Historic building in Morocco

The Tangier American Legation (المفوضية الأميركية في طنجة; Légation américaine de Tanger), officially the Tangier American Legation Institute for Moroccan Studies (TALIMS), is a building in the medina of Tangier, Morocco, that formerly housed the United States diplomatic mission to Morocco. It was the first American public property abroad and is the only U.S. National Historic Landmark in a foreign country.

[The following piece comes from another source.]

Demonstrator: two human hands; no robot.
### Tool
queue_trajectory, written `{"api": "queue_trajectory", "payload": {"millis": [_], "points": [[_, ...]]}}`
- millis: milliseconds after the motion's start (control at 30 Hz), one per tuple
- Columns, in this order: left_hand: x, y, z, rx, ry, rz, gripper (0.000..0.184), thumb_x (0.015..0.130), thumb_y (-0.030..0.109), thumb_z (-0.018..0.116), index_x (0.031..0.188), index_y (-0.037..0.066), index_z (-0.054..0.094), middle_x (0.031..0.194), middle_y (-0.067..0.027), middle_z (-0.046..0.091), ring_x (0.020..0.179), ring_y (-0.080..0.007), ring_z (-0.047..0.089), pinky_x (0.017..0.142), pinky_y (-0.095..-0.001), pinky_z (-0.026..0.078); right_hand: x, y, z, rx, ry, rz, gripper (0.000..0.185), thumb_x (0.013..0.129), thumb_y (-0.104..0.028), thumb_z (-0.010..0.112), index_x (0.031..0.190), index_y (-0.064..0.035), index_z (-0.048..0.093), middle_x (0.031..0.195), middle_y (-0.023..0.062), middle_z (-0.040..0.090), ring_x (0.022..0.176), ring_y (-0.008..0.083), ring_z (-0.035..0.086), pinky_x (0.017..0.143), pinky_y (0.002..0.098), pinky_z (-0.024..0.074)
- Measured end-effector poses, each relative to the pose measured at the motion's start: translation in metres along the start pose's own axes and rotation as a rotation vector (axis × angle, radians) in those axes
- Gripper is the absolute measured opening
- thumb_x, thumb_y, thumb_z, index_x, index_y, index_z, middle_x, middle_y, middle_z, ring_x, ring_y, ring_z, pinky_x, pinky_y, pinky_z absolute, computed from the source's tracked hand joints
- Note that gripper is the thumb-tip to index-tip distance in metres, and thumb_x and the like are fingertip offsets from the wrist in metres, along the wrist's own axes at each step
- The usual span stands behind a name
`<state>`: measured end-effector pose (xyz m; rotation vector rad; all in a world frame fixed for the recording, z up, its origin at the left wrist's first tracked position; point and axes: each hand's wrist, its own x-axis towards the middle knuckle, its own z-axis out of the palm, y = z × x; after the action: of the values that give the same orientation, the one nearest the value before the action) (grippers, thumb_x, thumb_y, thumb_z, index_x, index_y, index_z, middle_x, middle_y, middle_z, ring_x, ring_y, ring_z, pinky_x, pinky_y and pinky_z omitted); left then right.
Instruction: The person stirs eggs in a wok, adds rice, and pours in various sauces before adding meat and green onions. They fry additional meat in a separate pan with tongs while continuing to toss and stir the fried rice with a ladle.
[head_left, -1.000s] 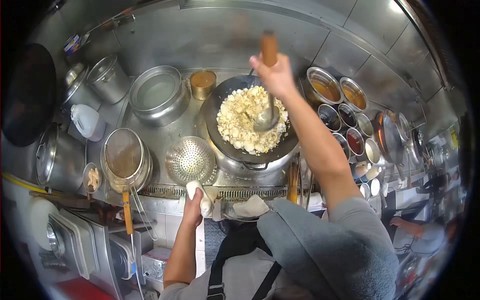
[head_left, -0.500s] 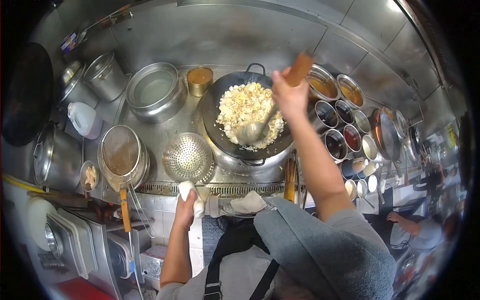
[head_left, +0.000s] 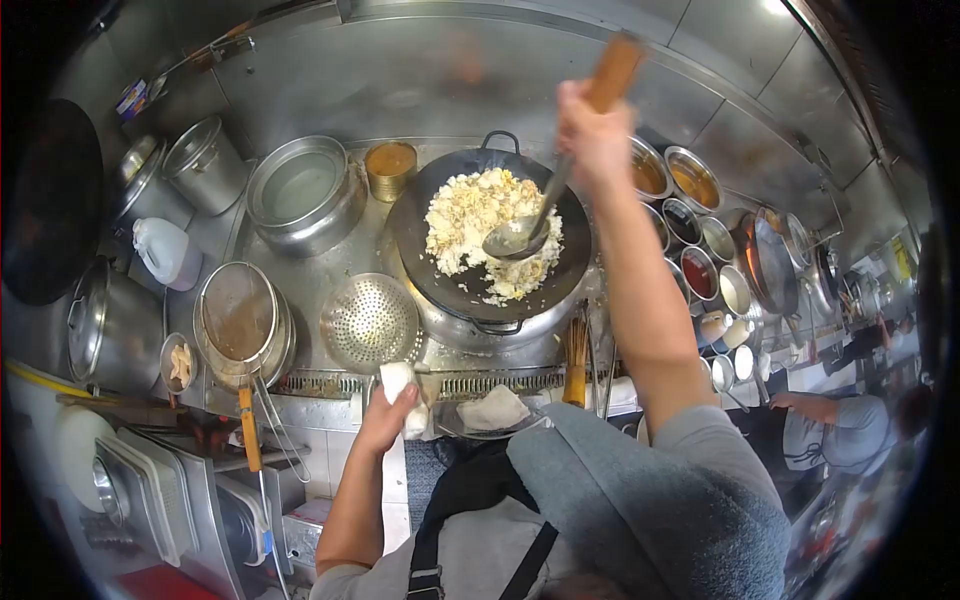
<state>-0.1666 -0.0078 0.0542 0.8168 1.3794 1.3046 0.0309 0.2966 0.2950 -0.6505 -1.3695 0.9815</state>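
A black wok (head_left: pixel 440 285) on the stove holds fried rice (head_left: pixel 470 215) with pale and yellow bits. My right hand (head_left: pixel 597 130) is wrapped round the wooden handle of a ladle (head_left: pixel 517 238), whose bowl rests on the rice at the wok's middle. My left hand (head_left: pixel 386 415) grips a folded white cloth (head_left: pixel 403 385) at the counter's front edge. Just beyond the cloth lies a perforated strainer (head_left: pixel 370 320); whether the cloth wraps its handle cannot be made out. A bamboo brush (head_left: pixel 575 375) stands right of the wok's front.
A large pot (head_left: pixel 305 230) and a tin (head_left: pixel 390 185) stand behind the strainer. At left are a mesh sieve (head_left: pixel 240 330) and a plastic jug (head_left: pixel 170 255). Sauce containers (head_left: pixel 697 272) line the right side. Another person (head_left: pixel 850 430) is at the far right.
My right hand has moved up and away with the ladle, whose bowl shifted from the rice's near side towards its middle. The rice is spread differently, with dark wok surface showing at the near left.
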Motion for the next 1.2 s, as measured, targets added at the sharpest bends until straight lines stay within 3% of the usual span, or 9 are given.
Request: {"api": "queue_trajectory", "payload": {"millis": [167, 367, 500, 567, 700, 800, 967, 1067, 1200], "points": [[0.002, -0.026, -0.009, -0.069, -0.068, -0.108, 0.026, 0.094, 0.030, 0.059, 0.100, 0.004, 0.060, 0.085, -0.0020, 0.061, 0.076, -0.0114, 0.055, 0.067, -0.0302, 0.046, -0.040, 0.119, 0.004, -0.115, 0.128, -0.128, 0.023, 0.087, -0.019, 0.069, 0.080, -0.0073, 0.051, 0.056, -0.0025, 0.046, 0.042, 0.0076, 0.041, 0.039, 0.0240, 0.0328], [0.004, -0.004, 0.004, 0.063, -0.068, -0.076, 0.030, 0.093, 0.034, 0.060, 0.096, 0.004, 0.060, 0.083, -0.0022, 0.060, 0.075, -0.0111, 0.055, 0.067, -0.0289, 0.046, -0.019, 0.006, 0.016, 0.136, -0.075, -0.081, 0.021, 0.091, -0.016, 0.064, 0.077, -0.0074, 0.049, 0.054, -0.0022, 0.042, 0.042, 0.0075, 0.038, 0.039, 0.0248, 0.0302], [0.026, -0.013, 0.012, 0.230, -0.169, -0.050, 0.032, 0.093, 0.034, 0.059, 0.097, 0.003, 0.057, 0.083, -0.0031, 0.059, 0.076, -0.0125, 0.055, 0.070, -0.0297, 0.047, -0.039, 0.122, 0.031, 0.161, -0.033, -0.029, 0.024, 0.090, -0.019, 0.064, 0.075, -0.0084, 0.049, 0.056, -0.0024, 0.042, 0.045, 0.0082, 0.042, 0.041, 0.0244, 0.0331], [0.026, -0.008, 0.016, 0.318, -0.140, 0.011, 0.034, 0.093, 0.035, 0.060, 0.101, 0.002, 0.056, 0.085, -0.0040, 0.060, 0.078, -0.0132, 0.055, 0.070, -0.0304, 0.046, -0.009, 0.092, 0.030, -0.245, -0.119, 0.019, 0.023, 0.090, -0.018, 0.064, 0.075, -0.0093, 0.049, 0.056, -0.0040, 0.042, 0.044, 0.0070, 0.041, 0.041, 0.0239, 0.0312], [0.029, -0.018, 0.011, 0.201, -0.213, -0.029, 0.035, 0.092, 0.035, 0.060, 0.102, 0.001, 0.057, 0.086, -0.0047, 0.061, 0.077, -0.0131, 0.054, 0.070, -0.0318, 0.046, -0.043, 0.024, 0.005, 0.147, -0.201, -0.159, 0.028, 0.091, -0.014, 0.063, 0.069, -0.0086, 0.048, 0.056, -0.0025, 0.047, 0.046, 0.0066, 0.044, 0.042, 0.0228, 0.0313], [0.044, -0.014, 0.027, 0.281, -0.294, -0.031, 0.031, 0.093, 0.032, 0.058, 0.095, 0.001, 0.059, 0.081, -0.0044, 0.061, 0.074, -0.0134, 0.053, 0.068, -0.0326, 0.046, -0.045, 0.163, 0.002, -0.139, 0.028, -0.173, 0.029, 0.088, -0.018, 0.067, 0.069, -0.0094, 0.048, 0.055, -0.0002, 0.047, 0.046, 0.0101, 0.047, 0.044, 0.0255, 0.0370], [0.065, -0.033, 0.053, 0.147, -0.122, 0.019, 0.035, 0.094, 0.036, 0.057, 0.102, 0.002, 0.059, 0.089, -0.0057, 0.062, 0.077, -0.0158, 0.056, 0.070, -0.0331, 0.047, -0.018, -0.012, -0.002, 0.033, -0.006, 0.099, 0.029, 0.090, -0.023, 0.065, 0.069, -0.0111, 0.050, 0.051, -0.0058, 0.042, 0.040, 0.0054, 0.037, 0.038, 0.0222, 0.0275], [0.081, -0.056, 0.065, -0.378, -0.099, -0.415, 0.054, 0.095, 0.052, 0.048, 0.124, 0.006, 0.048, 0.106, -0.0093, 0.061, 0.088, -0.0217, 0.062, 0.076, -0.0405, 0.052, -0.055, 0.032, -0.022, -0.030, 0.209, -0.081, 0.024, 0.089, -0.019, 0.066, 0.077, -0.0093, 0.048, 0.054, -0.0042, 0.043, 0.041, 0.0077, 0.037, 0.039, 0.0236, 0.0288], [0.109, -0.050, 0.110, -0.424, -0.157, -0.486, 0.060, 0.093, 0.064, 0.037, 0.110, 0.009, 0.055, 0.094, -0.0081, 0.063, 0.081, -0.0239, 0.065, 0.067, -0.0469, 0.054, -0.038, 0.105, -0.043, 0.180, 0.058, 0.100, 0.018, 0.090, -0.017, 0.065, 0.083, -0.0064, 0.053, 0.056, -0.0019, 0.046, 0.044, 0.0094, 0.042, 0.040, 0.0256, 0.0346]]}}
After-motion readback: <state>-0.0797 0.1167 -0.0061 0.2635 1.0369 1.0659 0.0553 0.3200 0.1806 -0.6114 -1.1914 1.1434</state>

The legation was established on May 17, 1821, following decades of cordial relations between the U.S. and Morocco; Sultan Mohammed ben Abdallah had issued a proclamation recognizing U.S. independence from Great Britain on December 20, 1777, making his nation the first to do so. The building was gifted by the sultan to the U.S. government to serve as a diplomatic post, for which it remained for the next 140 years.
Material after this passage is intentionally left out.